Regardless of content, each of the stories is beautifully rendered and painstakingly reproduced in the publication. If you’ve never opened up an annual guide to professional illustrators, it’s hard to truly convey the range of art that’s currently out there in the world, but Flight has always managed to capture some fraction of that in its pages. And a large part of what makes Flight popular as a publication in its own right is how well-made these books are, with heavy covers and thick, vibrant pages that really make all of the art sparkle.
Yet it’s easy to lose track of the individuals behind the works as you turn the page to the next adventure. It seems criminal to try and isolate favorites, because it’s such a diverse collection, each piece with different aims and styles of storytelling, that it’s a shame to leave anyone out. Instead, Flight gives you the sense that there are many great storytellers out there, working away at this very moment, swapping ideas and feedback on the Flight forums and elsewhere.

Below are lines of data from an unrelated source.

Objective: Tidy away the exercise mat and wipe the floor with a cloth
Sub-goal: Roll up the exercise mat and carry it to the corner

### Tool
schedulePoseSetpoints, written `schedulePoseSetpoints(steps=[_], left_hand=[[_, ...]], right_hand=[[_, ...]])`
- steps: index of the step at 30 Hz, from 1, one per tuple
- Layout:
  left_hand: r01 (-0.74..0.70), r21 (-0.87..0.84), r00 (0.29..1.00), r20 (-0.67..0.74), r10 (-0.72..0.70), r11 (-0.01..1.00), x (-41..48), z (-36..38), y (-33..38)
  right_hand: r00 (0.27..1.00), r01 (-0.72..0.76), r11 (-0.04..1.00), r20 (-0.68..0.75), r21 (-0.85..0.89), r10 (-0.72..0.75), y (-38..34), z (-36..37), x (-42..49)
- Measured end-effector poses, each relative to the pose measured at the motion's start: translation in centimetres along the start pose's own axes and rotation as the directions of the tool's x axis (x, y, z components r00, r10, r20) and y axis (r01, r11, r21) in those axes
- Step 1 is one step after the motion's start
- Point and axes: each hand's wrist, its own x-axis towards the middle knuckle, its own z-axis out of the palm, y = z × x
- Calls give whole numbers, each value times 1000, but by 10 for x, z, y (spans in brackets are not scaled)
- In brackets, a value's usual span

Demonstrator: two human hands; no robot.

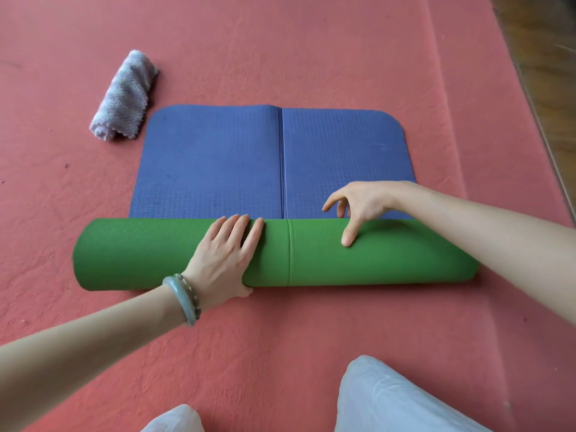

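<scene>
Knees (389, 400) in pale trousers at the bottom edge, nearest the camera, on the red floor covering (280, 42). The covering fills nearly the whole view. A strip of wooden floor (545, 73) shows along its right edge, top right.

Exercise mat (311, 254) lies mid-frame on the covering, partly rolled. The rolled part is a thick green cylinder lying crosswise, just ahead of the knees. The blue unrolled part (212, 160) lies flat beyond it, with rounded far corners. A lengthwise centre line runs down it and on across the green roll.

Both arms are bare and come in from the lower left and right.

Left hand (224, 254) lies flat on the roll, left of the centre line. Fingers are straight and close together, pointing away over the top, with the thumb down at the near underside. It grips nothing.

Right hand (358, 207) is arched, right of the line. The thumb tip presses on the roll top. The fingers are loosely bent and spread, tips down where the roll meets the blue sheet. Can't tell if those tips touch. The hands are apart, one on each side of the line.

Cloth (124, 98): grey, fluffy, loosely rolled. It lies on the covering just beside the mat's far left corner, well apart from both hands.

Bangle (184, 299): pale green, on the left wrist, with a beaded bracelet against it.
</scene>
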Motion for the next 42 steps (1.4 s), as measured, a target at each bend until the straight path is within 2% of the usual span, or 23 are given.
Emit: schedulePoseSetpoints(steps=[4,7,11,14,16,19,22,26,34,38,42], left_hand=[[-37,-18,996,82,39,999,21,-10,-16],[-44,-42,985,167,50,998,40,-17,-27],[25,-162,957,288,23,987,63,-27,-39],[87,-246,922,387,16,965,73,-34,-44],[77,-250,926,378,24,965,74,-35,-44],[10,-170,978,206,26,985,56,-29,-44],[2,17,1000,14,-2,1000,29,-15,-42],[12,70,998,-60,-8,997,26,-5,-42],[-23,45,999,-41,25,999,9,-9,-34],[15,-8,1000,-7,-15,1000,-22,-5,-10],[7,-58,998,65,-4,998,-45,-5,5]], right_hand=[[988,29,997,-155,77,-17,5,-3,-9],[980,51,998,-195,41,-42,-4,0,-21],[993,-44,971,-119,-234,16,-17,19,-27],[980,-86,929,-201,-359,13,-18,46,-24],[951,-89,920,-306,-382,-35,-15,60,-19],[925,-62,901,-363,-430,-109,-12,56,-11],[941,-28,914,-320,-405,-113,-12,35,-6],[956,-6,919,-271,-395,-110,-15,23,-4],[983,53,927,-144,-372,-114,-25,36,-22],[985,109,906,-81,-410,-155,-25,50,-29],[991,134,925,76,-354,-114,-27,59,-33]])
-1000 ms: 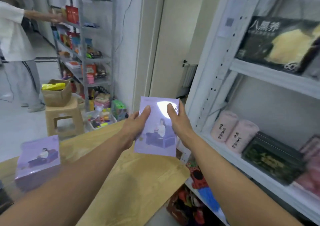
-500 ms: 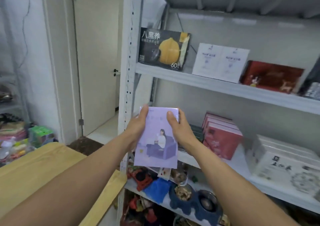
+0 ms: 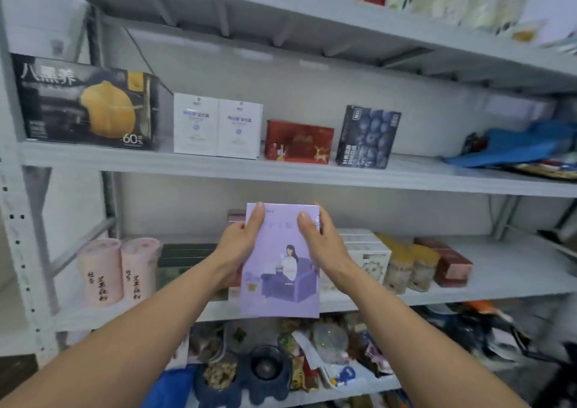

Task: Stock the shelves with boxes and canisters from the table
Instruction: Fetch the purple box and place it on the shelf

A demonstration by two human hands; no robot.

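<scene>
While pinched upright between left hand (image 3: 240,245) and right hand (image 3: 321,245), hangs just in front of the middle shelf (image 3: 505,282), not yet on it: purple box (image 3: 281,270). Both hands curled round its long side edges, thumbs on the front face, fingers behind; no hand free. Long axis vertical, picture face toward the camera. Centred between the arms, equal reach either side. Stock already close behind: white patterned box (image 3: 368,257) and jars (image 3: 412,264) to the right, dark green box (image 3: 184,257) and pink canisters (image 3: 100,270) to the left. View straight behind the box blocked. Likely no slot dead ahead. Bare board far right on the middle shelf, past the red boxes (image 3: 449,264). Also open room on the upper shelf (image 3: 421,170), between blueberry box (image 3: 368,135) and blue heap (image 3: 515,145). Probably calls for a shift right or a lift, then a push forward over the front lip. Enough headroom under the upper shelf for upright placing, at a rough guess.
</scene>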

If you need an example of the continued relevance of comics as a medium, there’s Flight. If you want to discuss comics and their place in literature, there’s Flight. If you want to see what’s happening in the contemporary world of art and illustration, there’s Flight. These artists have each added to the visual storytelling arena in spectacular fashion, while Flight itself has helped enrich the place that graphic novels have established in bridging the gap between comics and books.